Original URL: http://www.theregister.co.uk/2013/06/03/feature_inside_haswell_intel_4g_core/

Inside Intel's Haswell: What do 1.4 BEELLION transistors get you?

The brains and the brawn of the next Windows 8 slabs

By Tony Smith

Posted in Hardware, 3rd June 2013 12:39 GMT

Feature Intel’s Haswell processor architecture - formally called the fourth-generation Intel Core architecture, which is what the chip giant prefers we call it - has been in development for at least five years. Here's everything you need to know right now.

It first appeared on the company’s product roadmap in the summer of 2008 merely as a codename and a process size, 22nm, but you can bet early work began before that time.

In 2008, Haswell chips were scheduled to ship in the second half of 2012. Chip design is never straightforward, of course, and engineers need time to build on lessons learned when previous generations get a commercial release and are truly market-tested. So it has taken Intel’s engineers a little longer to get Haswell out of the door than they first thought would be the case, though, to be fair, by 2011 Intel was saying Haswell wouldn’t arrive until 2013.

Intel fourth-generation Core, aka Haswell

Inside the quad-core Haswell

And here, less than a month before the forecast first half of the year launch window is up, is Haswell. Intel unveiled mainstream and performance-enhanced mobile-aimed quad-core processors on its Core i5 and i7 lines, all with the customary accompanying IO chip, though more of its system logic than ever before now resides on the processor die itself.

Intel says it will have about 19 Haswell-based mainstream mobile processors out during the remainder of 2013, but it’s kicking off with five of them, all branded Core i7, and all four-core, eight-thread parts.

Lining them up in model number order, we have the 4800MQ, the 4850HQ, the 4900MQ, the 4930MX and the 4950HQ. The HQ’s have slower cores - 2.3GHz and 2.4GHz - but faster graphics, hence higher model numbers than the higher-clocked MQs sport. TurboBoost technology allows one or more cores to be clocked higher if that’s achievable within the chip’s thermal envelope.

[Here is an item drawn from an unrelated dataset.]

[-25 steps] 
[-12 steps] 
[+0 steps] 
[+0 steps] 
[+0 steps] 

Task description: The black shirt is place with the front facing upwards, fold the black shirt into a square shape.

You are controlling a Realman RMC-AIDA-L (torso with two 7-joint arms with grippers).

The HQ chips come with Intel’s Iris Pro 5200 integrated graphics core, the MQs with the HD Graphic 4600 GPU. Different branding, yes, but the same basic core design, Intel engineers say, just with more execution units in the higher-numbered core.

Speeds and feeds

The MX has the 4600 GPU too, but its dynamic clocking can go a little higher than it can in the others. Like the 4900MQ, the 4930MX has 8MB of shared L3 cache - all the other debut mobile Haswells have 6MB - and it has a TDP of 57W. The others consume up to 47W. Prices run from $378 to $1096.

It’s broadly the same story with the quad-core CPUs that make up Intel’s debut desktop Haswell line-up. TDPs range from 35W to 84W among the i7s, with base clock speeds running from 2.0GHz to 3.5GHz, again able to go higher using TurboBoost. Most have HD 4600 graphics, but one, the 4770R, uses the Iris Pro 5200, though it only has 6MB of L3. All the others have 8MB.

Running up line, we have the the 4765T, 4770T, the 4770S, the 4770, the 4770K and the 4770R. The K is unlocked - the R, S and T suffixes relate to... well, who can say? Intel uses the codes to indicate TDP and thus the form-factors these might be best slotted into: T is 45W; even though they come sooner in the alpahbet, S and R are both 65W, but R has better graphics; and K is 84W. Ditto the suffix-less 4770, so the K actually indicates the chip is unlocked, not its TDP. Clearly though, the higher the letter, the lower the TDP.

Mainstream mobile M-class 4G Core i chips
Mainstream mobile H-class 4G Core i chips

Debut mobile Haswells: M series (top) and H-class CPUs

The R’s price has yet to be revealed but the top-performing K costs $339 and all the others are priced at $303 which really does indicate the suffixes are more about indicating form-factor suitability than anything else.

All the quad-core Haswell Core i5s have 6MB of L3 and all include the 4600 GPU. They run from 2.3GHz to 3.4GHz, each going higher still, if possible, using TurboBoost. But none of them support HyperThreading. They’re all 4670s too, again separated by an T (45W), S (65W), K or no suffix (84W).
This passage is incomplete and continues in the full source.